Photo by Alex Wong/Getty Images.


March is the month in which we celebrate kickass women like Rosie the Riveter, the notorious RBG, and Ripley from the "Alien" franchise. It's the month in which we all watch "A League of Their Own" at least twice as many times as we watch it every other month (which, for me, is six times).


GIF from "A League of Their Own."

Of course, it wouldn't exactly be controversial to claim that many of women's achievements often go overlooked by their coworkers, clients, and even the media ... sometimes until years after the fact.

So with that in mind, I decided to ring in Women's History Month by taking a look back at some of the incredible, world-changing inventions that we owe to the fairer sex. Here are 12 of them.
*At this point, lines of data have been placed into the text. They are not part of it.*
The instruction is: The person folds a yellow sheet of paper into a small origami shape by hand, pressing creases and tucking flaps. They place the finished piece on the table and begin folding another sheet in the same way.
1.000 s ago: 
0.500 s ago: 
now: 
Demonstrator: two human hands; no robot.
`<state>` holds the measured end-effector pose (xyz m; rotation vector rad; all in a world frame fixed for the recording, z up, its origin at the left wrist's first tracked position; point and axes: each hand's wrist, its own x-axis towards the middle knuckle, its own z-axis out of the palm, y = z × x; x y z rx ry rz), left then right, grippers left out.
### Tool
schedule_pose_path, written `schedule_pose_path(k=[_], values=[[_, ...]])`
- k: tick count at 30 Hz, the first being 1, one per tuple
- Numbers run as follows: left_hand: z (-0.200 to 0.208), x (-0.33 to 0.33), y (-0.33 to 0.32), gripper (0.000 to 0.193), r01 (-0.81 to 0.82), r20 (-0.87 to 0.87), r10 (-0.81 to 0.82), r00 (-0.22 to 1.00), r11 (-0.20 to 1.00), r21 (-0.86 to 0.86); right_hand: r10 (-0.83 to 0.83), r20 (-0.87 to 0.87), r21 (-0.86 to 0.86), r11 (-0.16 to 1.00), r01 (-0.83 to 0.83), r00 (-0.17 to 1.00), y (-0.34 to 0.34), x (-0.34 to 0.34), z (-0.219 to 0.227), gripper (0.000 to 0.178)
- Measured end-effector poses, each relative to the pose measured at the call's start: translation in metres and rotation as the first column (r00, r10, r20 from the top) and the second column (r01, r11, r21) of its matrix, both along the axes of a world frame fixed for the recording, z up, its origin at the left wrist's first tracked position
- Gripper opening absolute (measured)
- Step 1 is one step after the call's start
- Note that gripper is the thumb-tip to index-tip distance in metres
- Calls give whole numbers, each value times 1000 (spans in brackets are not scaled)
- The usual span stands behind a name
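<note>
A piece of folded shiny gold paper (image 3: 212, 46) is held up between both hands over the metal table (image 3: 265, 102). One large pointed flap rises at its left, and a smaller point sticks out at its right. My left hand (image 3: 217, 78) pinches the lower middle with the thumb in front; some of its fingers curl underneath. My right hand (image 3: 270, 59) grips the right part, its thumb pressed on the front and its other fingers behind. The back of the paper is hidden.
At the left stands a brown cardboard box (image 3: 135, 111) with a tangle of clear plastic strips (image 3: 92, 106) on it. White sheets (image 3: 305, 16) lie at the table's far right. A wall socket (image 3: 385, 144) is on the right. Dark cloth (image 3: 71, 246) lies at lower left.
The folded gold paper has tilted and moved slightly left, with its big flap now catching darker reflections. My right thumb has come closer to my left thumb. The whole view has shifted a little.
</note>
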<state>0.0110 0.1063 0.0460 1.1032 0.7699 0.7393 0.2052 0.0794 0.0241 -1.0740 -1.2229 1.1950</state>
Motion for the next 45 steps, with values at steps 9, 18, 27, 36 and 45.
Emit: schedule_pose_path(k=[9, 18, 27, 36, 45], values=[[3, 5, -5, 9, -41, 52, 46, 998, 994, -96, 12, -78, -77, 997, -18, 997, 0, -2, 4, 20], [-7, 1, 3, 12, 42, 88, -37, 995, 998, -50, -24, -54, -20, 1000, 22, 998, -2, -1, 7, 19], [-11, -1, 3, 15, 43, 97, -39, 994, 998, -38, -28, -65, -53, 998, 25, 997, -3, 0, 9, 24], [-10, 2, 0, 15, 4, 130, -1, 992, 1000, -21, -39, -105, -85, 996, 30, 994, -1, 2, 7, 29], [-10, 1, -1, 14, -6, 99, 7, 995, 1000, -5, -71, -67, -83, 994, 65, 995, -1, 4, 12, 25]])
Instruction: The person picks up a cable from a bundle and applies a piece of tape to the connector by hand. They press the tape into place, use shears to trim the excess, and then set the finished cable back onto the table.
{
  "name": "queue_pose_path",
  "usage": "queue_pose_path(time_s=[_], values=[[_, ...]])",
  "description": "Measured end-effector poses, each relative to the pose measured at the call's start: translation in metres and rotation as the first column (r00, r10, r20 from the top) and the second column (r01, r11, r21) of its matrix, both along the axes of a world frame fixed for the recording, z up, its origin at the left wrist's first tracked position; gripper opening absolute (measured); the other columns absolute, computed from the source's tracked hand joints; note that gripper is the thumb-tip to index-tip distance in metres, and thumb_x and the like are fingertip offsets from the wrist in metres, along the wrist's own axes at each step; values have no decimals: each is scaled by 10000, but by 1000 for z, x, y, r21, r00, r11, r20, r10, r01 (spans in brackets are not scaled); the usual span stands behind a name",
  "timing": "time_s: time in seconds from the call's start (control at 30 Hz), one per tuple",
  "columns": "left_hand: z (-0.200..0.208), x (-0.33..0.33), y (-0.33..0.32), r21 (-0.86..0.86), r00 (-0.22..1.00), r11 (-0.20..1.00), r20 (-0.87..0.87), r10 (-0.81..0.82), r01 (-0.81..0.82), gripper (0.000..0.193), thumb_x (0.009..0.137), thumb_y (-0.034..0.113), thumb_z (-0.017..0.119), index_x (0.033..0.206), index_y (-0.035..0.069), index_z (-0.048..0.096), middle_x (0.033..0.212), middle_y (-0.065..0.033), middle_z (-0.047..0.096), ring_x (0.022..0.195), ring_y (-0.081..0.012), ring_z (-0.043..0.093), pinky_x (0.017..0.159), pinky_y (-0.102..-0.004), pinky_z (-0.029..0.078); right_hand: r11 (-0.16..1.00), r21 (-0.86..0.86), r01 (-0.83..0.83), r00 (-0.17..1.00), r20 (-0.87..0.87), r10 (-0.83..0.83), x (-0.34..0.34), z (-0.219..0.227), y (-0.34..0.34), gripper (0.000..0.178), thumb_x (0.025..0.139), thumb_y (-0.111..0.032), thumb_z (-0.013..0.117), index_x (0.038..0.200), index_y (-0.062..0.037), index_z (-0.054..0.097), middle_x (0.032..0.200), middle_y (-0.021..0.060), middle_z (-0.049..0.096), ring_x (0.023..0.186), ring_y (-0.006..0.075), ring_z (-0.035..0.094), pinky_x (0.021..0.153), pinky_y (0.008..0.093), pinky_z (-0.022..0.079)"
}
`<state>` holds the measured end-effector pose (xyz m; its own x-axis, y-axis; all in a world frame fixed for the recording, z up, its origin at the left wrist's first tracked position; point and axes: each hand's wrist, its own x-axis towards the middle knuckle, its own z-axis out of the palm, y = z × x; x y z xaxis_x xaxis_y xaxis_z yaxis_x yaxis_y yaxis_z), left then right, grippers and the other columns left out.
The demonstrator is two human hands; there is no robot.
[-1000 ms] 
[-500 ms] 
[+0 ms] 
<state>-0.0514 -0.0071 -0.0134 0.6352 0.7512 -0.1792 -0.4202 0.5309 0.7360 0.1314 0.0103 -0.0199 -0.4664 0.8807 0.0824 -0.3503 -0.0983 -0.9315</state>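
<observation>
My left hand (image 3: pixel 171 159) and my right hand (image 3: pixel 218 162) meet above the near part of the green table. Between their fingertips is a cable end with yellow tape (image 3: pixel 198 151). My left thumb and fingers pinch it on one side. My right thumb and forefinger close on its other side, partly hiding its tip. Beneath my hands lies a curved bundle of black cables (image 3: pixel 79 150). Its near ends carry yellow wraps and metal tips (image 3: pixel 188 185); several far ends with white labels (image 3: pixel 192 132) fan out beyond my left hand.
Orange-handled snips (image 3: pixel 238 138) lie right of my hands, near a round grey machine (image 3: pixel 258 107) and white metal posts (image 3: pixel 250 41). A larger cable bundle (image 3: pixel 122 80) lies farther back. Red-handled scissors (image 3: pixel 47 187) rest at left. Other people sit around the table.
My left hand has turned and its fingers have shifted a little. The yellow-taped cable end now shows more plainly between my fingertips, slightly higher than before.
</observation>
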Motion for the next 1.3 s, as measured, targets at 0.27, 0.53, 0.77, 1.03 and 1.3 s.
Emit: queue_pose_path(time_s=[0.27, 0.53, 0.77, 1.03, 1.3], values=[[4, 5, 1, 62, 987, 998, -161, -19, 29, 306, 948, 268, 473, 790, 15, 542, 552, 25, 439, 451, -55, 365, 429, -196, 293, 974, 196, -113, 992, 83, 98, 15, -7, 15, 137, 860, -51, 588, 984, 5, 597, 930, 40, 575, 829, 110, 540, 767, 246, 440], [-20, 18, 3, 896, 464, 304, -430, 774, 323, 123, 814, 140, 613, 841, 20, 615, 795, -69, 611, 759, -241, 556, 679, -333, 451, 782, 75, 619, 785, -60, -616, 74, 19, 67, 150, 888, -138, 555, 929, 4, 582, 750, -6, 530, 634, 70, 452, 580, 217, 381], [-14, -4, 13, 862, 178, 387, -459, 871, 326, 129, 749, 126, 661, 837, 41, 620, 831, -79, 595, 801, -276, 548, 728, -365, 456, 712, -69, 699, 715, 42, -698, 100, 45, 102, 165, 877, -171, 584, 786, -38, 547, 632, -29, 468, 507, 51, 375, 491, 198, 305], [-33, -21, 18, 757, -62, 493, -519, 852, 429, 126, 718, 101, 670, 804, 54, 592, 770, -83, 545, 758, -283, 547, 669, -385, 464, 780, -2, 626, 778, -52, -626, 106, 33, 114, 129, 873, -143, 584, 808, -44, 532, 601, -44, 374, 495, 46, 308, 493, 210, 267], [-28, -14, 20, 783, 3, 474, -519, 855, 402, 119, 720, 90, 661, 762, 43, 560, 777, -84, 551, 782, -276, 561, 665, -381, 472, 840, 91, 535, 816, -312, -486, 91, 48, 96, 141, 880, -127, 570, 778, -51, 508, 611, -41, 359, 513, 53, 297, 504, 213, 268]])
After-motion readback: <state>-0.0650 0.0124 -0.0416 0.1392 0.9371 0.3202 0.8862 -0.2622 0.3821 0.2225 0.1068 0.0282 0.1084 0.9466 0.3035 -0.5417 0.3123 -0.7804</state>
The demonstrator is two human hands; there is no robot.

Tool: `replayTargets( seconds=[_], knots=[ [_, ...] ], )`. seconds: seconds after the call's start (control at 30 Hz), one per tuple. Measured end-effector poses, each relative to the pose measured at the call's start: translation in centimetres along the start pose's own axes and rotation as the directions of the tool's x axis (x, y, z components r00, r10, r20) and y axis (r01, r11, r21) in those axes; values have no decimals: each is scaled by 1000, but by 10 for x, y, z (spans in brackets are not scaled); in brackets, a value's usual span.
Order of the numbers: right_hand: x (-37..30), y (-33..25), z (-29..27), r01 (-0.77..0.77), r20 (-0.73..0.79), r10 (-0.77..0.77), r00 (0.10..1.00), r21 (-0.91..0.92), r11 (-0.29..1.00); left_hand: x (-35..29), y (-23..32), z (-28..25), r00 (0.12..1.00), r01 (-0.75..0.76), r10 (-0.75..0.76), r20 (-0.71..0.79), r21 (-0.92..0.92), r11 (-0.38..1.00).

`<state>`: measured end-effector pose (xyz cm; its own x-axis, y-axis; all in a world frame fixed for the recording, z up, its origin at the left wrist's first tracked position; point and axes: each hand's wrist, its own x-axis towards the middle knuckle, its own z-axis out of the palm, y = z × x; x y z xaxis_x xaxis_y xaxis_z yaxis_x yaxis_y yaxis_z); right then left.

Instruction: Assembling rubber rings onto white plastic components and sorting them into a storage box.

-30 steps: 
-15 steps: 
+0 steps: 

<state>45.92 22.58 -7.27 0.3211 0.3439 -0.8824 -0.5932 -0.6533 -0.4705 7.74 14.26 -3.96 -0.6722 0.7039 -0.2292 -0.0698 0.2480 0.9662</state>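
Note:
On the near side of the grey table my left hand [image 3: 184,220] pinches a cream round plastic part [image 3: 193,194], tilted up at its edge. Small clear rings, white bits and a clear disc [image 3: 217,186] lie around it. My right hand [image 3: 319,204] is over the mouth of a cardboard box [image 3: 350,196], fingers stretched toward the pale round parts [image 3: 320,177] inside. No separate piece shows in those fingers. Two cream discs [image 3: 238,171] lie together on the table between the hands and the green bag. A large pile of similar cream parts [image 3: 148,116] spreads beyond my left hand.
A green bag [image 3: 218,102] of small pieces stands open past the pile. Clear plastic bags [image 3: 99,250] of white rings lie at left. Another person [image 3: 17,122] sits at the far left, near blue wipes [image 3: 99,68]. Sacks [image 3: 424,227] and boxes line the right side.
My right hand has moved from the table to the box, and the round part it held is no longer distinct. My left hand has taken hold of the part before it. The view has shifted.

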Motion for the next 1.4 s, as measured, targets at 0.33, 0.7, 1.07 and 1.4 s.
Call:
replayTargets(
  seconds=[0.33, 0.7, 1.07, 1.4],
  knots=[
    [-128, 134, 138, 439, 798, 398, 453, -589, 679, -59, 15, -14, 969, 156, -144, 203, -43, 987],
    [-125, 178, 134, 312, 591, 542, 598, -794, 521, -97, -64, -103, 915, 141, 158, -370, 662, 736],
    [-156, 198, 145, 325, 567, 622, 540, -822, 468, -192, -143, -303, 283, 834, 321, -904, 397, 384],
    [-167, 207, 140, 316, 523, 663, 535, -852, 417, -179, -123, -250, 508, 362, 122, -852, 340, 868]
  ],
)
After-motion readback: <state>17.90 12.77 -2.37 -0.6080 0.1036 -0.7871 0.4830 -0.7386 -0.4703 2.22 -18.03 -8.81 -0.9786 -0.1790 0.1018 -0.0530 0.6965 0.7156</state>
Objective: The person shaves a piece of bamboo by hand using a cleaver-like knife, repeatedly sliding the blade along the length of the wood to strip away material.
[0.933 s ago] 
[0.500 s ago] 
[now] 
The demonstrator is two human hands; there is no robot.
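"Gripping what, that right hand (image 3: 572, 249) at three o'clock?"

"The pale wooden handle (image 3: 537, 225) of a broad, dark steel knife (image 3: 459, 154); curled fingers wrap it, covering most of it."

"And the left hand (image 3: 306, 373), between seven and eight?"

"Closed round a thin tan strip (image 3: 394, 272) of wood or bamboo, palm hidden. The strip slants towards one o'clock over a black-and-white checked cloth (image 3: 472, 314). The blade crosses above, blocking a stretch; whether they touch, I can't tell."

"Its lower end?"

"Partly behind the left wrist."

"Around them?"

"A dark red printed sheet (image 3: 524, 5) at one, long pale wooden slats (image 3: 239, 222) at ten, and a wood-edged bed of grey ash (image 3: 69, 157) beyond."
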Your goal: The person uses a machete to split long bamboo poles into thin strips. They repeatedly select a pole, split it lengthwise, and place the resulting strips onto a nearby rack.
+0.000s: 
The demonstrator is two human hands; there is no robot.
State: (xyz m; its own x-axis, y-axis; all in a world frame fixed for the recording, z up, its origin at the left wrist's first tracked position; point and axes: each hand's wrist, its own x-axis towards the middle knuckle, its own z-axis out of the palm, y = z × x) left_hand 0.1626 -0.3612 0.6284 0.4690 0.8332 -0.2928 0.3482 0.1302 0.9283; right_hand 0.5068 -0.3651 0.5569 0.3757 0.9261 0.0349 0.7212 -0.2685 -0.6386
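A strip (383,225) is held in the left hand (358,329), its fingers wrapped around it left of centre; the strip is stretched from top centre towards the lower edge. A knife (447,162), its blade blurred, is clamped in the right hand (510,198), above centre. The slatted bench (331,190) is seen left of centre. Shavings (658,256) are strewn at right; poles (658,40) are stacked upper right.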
1. The bulletproof Kevlar vest

Photo via iStock.

Yes, this otherworldly material that has saved the lives of countless law enforcement agents owes its invention to chemist Stephanie Kwolek, who developed it in 1964 while attempting to create a lighter, more durable material to use for car tires. Considered to be five times stronger than steel, Kevlar was patented in 1966 and is currently used in over 200 common applications.

2. The paper bag

GIF from "The Big Bang Theory."

It may be Papa who has a brand new bag according to James Brown, but in reality, Papa was only able to acquire said bag thanks to the efforts of Margaret Knight, who invented a machine capable of cutting, folding, and gluing the flat-bottomed paper bag in 1868 and later patented it in 1871. Those of us who bring lunches to work and/or suffer occasional panic attacks have never been the same.

3. The fire escape

Photo via iStock.

In an effort to combat the ever-growing number of fire-related deaths being caused by ever-growing apartment complexes, New York City passed a law in 1861 requiring all multi-floor buildings to be fitted with a pair of exterior stairs. Landlords resisted at first due to how much such a set-up cost, and it wasn't until 1887, when Anna Connelly patented the iron-railed fire bridge allowing residents trapped on higher floors to scale from one roof to another, that the future of building safety as we know it was forever changed.

4. The life raft

Photo by Roberto Schmidt/AFP/Getty Images.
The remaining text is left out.